Now, patients with psychiatric and neurological conditions are finding a middle ground for themselves, studying their own symptoms and identifying the meaning behind them, while simultaneously addressing the problems posed by the disconnection between their own sensed experiences and those of others around them.

In a recent New York Times feature, reporter Benedict Carey wrote about the case of Milt Greek, a computer programmer in Athens, Ohio, who manages a successful work and family life, despite living with schizophrenia and having a long history of delusions about meeting God and Jesus.

Carey described Greek’s reaction to his mother’s death several years ago:

It was Mother’s Day 2006, not long after his mother’s funeral, and he headed back home knowing that he needed help. A change in the medication for his schizophrenia, for sure. A change in focus, too; time with his family, to forget himself.
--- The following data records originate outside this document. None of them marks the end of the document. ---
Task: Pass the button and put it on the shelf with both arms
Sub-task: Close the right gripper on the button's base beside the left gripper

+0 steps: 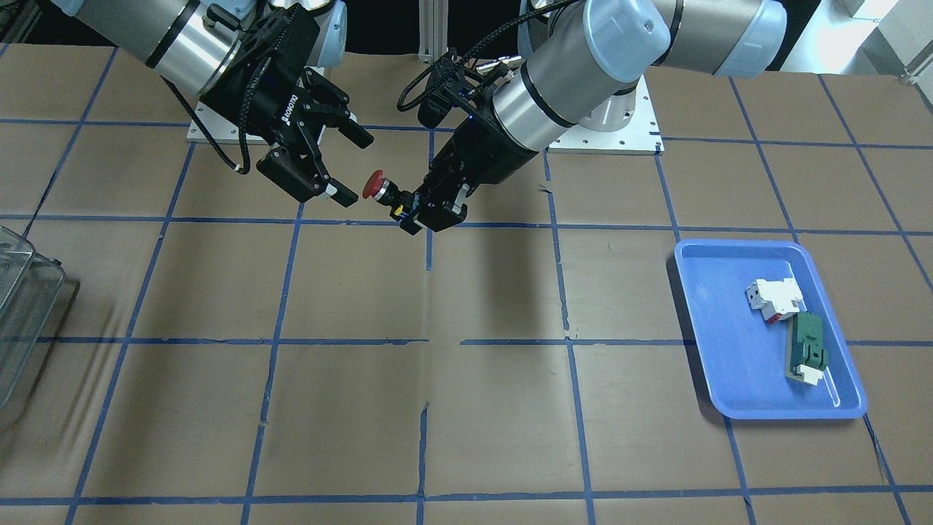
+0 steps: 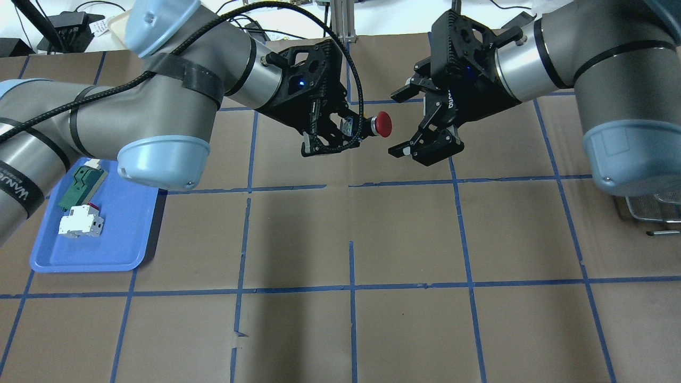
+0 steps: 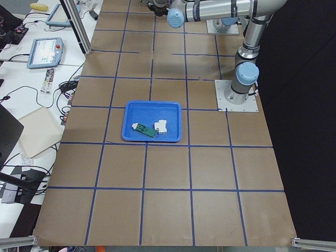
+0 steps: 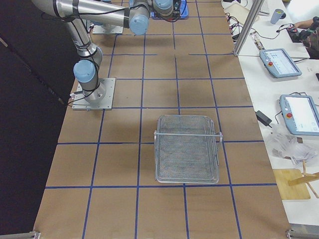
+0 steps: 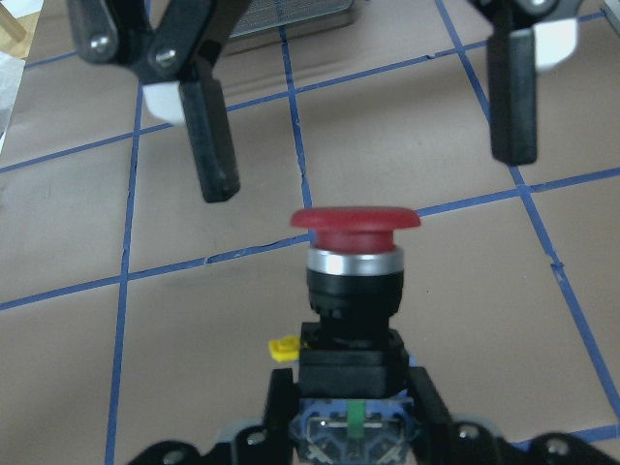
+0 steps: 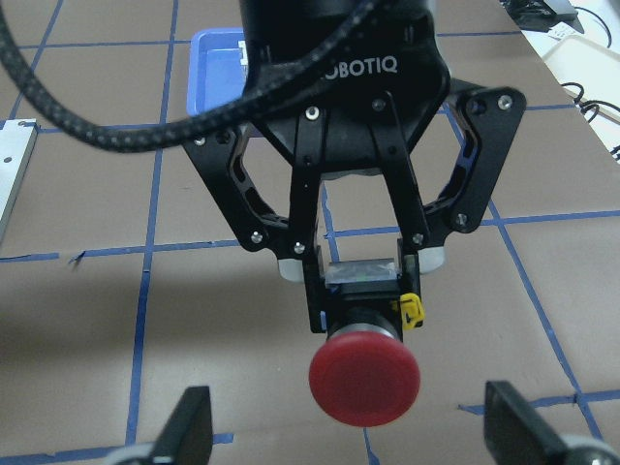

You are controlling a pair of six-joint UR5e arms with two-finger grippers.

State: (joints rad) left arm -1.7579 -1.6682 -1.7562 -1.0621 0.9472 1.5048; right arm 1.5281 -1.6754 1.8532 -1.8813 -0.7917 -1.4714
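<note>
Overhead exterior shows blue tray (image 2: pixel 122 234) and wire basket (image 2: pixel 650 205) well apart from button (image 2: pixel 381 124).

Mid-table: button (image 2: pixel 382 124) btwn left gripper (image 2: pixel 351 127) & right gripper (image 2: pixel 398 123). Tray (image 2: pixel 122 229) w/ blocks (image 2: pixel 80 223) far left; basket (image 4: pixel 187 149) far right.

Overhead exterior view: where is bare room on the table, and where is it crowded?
The table is bare across its middle, between the blue tray and the wire basket. It is crowded at the view's top middle, where the left gripper holds the button facing the open right gripper.
</note>
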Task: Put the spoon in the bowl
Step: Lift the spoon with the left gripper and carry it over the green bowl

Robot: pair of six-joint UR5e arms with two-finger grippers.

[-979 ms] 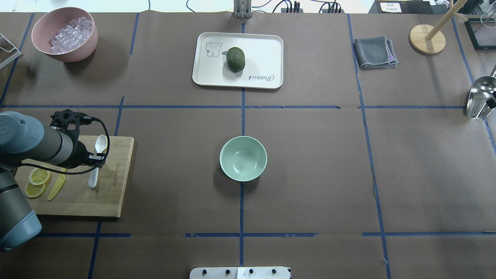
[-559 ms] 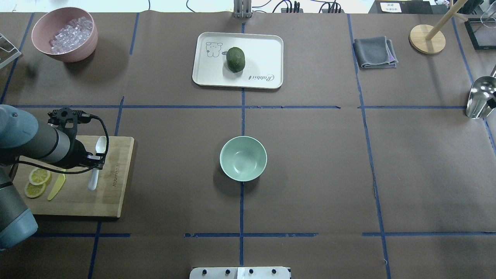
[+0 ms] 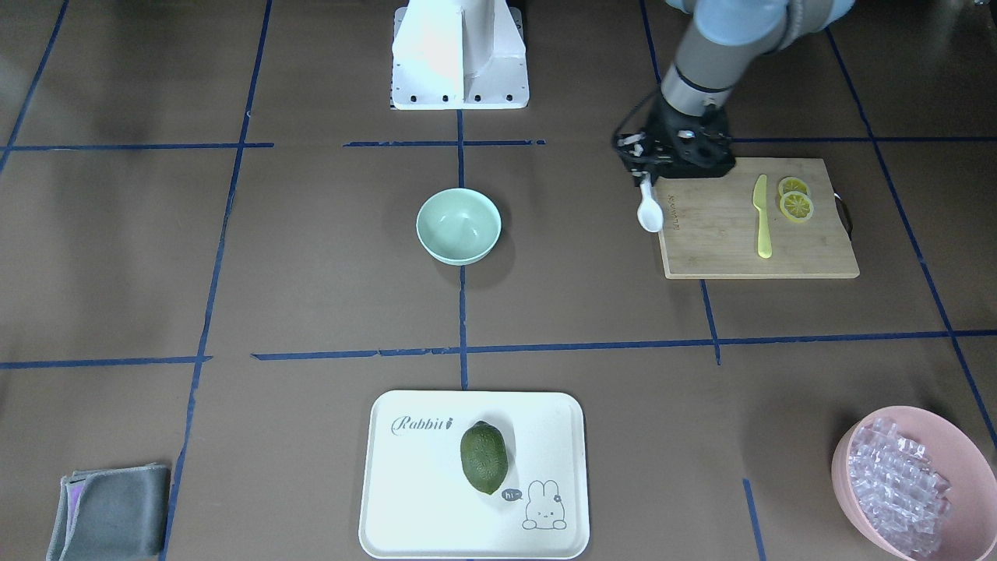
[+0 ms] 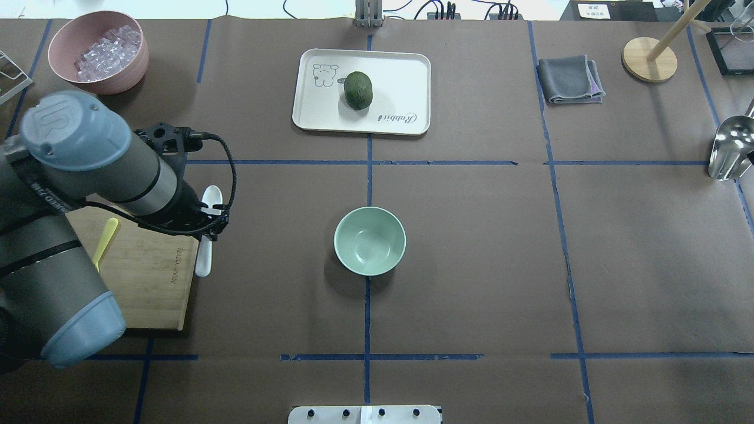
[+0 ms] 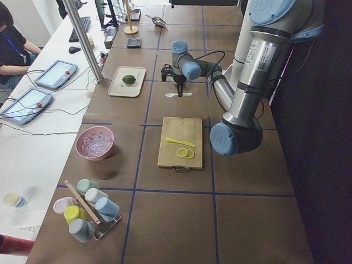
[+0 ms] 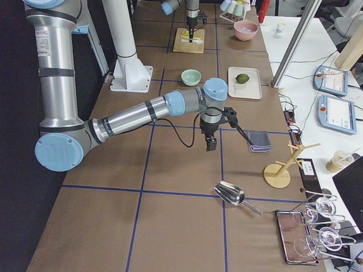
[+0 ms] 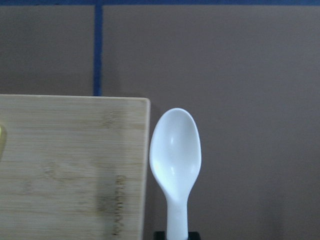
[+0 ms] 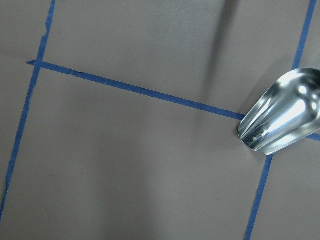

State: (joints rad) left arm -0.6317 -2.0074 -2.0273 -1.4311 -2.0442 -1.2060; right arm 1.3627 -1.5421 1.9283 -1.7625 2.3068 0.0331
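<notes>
Though half hidden, spoon [image 7: 175,160] seemingly in left pincer [image 4: 207,227], scoop forward.

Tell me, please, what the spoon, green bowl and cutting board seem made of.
The spoon: likely plastic, uniformly white with soft glossy highlights. The green bowl: plastic or melamine perhaps, smooth, faint sheen. The cutting board: bamboo or wood, striped grain, matte.

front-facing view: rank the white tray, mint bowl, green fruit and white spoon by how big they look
1. white tray
2. mint bowl
3. green fruit
4. white spoon; its handle end is hidden in the left gripper and the fruit lies nearer the camera, so 3 and 4 are unsure.
</notes>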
And, oh yes, he had to act on an urge expressed in his psychotic delusions: to save the world.

So after cleaning the yard around his house — a big job, a gift to his wife — in the coming days he sat down and wrote a letter to the editor of the local newspaper, supporting a noise-pollution ordinance.

It was a small act, but important: Greek has learned to live with his diagnosis by understanding and heeding its urges.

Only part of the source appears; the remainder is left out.